The Fight Is Far From Over
Jeremy Corbyn and Bernie Sanders transformed their respective countries’ policy agendas. That’s exactly why they can’t step aside for other candidates.

Bernie Sanders stands on the statehouse steps during the annual Martin Luther King Jr Day at the Dome event on January 21, 2019 in Columbia, South Carolina.Sean Rayford / Getty
From the other side of the Atlantic, the British left watches the Democrat 2020 primary field take shape with a sense of déjà vu. The impossible has been done. On health care, climate change, and inequality, the protest fantasies of yesterday are, we are assured, the party dogmas of now. Centrists no longer get to tell the Left what’s popular and what isn’t. “Capitalist realism” — if not broken — is at least looking a bit scuffed and shopworn.

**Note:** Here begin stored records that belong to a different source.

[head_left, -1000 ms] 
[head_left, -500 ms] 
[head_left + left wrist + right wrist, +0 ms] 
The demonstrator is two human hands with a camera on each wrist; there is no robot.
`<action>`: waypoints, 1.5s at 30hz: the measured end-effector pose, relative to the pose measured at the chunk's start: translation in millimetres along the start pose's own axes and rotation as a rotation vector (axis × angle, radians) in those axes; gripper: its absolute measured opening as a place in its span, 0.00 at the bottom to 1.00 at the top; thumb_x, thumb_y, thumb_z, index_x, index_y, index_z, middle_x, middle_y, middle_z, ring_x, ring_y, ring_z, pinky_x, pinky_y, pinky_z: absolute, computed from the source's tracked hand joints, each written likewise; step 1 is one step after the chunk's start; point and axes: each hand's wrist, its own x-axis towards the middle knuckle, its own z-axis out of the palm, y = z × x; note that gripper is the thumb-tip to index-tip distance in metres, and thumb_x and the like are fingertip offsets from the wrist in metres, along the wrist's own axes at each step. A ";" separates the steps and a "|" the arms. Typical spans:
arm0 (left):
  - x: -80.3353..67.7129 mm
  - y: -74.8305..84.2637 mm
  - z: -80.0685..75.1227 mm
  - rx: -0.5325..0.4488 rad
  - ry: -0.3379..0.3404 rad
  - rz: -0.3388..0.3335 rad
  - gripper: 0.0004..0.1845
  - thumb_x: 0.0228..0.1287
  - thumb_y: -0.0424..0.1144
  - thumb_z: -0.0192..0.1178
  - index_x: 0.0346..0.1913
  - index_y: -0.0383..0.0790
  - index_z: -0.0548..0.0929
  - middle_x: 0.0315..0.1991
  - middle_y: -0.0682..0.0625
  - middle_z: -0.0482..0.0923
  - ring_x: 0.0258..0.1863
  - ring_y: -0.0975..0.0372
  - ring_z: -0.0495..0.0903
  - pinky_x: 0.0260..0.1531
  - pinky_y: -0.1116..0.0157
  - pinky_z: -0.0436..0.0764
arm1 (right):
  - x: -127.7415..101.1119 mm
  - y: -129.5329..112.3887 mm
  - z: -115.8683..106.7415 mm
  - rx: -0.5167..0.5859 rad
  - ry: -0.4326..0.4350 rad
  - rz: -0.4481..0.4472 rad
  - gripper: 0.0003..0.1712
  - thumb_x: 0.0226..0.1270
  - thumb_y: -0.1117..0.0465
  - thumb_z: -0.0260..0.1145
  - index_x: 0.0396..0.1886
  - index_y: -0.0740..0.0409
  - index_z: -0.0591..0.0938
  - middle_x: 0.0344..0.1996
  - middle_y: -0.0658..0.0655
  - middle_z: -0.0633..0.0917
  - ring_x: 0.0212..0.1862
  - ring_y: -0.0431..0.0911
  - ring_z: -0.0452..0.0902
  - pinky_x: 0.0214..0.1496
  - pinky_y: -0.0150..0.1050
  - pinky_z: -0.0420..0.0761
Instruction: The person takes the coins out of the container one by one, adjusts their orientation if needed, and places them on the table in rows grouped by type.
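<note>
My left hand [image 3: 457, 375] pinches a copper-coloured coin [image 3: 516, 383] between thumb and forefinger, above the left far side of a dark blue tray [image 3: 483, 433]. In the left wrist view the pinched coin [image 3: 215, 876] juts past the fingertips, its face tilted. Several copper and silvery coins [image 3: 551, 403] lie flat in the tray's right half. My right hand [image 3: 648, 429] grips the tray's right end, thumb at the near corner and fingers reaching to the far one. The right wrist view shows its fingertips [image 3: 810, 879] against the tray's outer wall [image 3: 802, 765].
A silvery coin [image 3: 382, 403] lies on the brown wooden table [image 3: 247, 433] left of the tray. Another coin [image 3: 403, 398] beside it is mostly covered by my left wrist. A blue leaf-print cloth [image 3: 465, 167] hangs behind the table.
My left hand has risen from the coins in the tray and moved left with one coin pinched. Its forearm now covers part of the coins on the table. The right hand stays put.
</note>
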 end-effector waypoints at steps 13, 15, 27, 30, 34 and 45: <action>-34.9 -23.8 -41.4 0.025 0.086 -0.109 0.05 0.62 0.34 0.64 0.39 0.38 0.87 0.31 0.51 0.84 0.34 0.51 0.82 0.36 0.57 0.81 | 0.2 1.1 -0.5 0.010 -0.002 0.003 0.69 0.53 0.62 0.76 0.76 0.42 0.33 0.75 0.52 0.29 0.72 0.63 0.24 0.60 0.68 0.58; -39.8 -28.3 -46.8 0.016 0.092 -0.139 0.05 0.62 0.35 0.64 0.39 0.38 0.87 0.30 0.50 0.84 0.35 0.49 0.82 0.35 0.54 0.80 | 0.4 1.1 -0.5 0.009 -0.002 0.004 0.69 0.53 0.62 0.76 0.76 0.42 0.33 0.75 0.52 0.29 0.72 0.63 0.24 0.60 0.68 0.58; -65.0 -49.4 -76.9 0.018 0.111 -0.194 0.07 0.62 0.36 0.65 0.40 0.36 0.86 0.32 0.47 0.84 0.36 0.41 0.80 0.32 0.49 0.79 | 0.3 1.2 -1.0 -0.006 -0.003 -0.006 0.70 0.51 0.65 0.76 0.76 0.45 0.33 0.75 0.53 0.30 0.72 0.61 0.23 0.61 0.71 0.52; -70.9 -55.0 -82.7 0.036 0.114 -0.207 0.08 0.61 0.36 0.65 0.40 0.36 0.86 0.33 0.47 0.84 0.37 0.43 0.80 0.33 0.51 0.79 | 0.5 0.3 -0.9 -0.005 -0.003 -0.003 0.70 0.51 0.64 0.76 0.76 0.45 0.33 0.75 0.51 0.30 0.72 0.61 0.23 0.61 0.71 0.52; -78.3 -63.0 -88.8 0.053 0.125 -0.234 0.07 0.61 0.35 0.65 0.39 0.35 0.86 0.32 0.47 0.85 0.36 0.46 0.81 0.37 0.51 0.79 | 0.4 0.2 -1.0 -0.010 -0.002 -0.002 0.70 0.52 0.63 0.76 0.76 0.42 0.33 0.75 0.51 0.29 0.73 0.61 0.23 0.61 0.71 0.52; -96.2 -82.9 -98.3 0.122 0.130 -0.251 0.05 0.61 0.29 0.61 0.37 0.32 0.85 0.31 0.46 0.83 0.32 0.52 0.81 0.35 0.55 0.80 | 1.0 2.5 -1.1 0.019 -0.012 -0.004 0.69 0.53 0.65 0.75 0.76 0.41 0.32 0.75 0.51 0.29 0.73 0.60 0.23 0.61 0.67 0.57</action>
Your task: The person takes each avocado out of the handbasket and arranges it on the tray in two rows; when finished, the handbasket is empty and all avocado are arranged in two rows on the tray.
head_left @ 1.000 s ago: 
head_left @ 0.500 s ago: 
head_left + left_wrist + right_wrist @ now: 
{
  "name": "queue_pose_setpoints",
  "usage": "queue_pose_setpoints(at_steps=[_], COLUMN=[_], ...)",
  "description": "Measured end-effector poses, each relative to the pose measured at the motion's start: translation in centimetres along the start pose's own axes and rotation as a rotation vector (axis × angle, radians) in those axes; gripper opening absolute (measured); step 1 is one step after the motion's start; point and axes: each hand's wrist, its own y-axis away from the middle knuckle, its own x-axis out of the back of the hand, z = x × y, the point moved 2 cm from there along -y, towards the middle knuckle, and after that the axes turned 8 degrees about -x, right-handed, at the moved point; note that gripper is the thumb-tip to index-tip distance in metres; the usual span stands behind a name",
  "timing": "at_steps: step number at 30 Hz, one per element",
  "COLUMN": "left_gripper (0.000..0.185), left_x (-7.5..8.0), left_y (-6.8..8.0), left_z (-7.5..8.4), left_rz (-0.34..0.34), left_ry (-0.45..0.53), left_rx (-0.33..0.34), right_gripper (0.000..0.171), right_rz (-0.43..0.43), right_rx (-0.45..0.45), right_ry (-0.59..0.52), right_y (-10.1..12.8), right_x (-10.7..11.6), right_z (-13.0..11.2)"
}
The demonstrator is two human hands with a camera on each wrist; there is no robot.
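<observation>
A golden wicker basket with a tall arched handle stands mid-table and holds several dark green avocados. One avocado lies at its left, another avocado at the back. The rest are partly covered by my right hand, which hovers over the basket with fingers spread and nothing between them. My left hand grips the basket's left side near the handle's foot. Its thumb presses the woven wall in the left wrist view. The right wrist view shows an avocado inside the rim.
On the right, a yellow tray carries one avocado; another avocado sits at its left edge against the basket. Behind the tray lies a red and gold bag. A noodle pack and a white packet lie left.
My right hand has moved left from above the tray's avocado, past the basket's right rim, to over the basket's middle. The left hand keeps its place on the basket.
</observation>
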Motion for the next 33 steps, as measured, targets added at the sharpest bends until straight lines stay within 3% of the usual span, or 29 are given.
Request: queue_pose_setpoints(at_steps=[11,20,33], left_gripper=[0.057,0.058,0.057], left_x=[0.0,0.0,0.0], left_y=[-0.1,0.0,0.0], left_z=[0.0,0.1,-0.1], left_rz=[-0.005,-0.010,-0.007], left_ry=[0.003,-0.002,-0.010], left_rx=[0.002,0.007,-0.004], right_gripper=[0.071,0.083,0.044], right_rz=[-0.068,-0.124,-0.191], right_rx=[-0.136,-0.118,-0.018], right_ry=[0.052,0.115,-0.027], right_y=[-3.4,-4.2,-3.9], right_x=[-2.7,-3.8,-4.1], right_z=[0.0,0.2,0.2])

When Bernie Sanders launched his first presidential campaign in 2015, no one thought it would achieve such change in the language of the Democratic Party and in American politics. But now, in the calm of decision — and with a second Trump administration at stake — progressives are wavering about whether it’s time for “Sandersism without Sanders.” Time, that is, for a candidate who has absorbed Bernie’s progressive agenda, but one younger, with less of the battle damage of years of activism, less free with the “S” word, less white and male, and less needlessly antagonizing to the Clintonites in the party.
Fredric Jameson and Slavoj Žižek refer to the figure of the “vanishing mediator,” who like Mary Poppins or Alhambra in Ali Smith’s novel The Accidental, completely transforms a situation in the action of entering and then withdrawing from it. It took this cool old guy to give the Left its confidence back, but isn’t it time he accepted this function of temporary catalyst and made way for another candidate?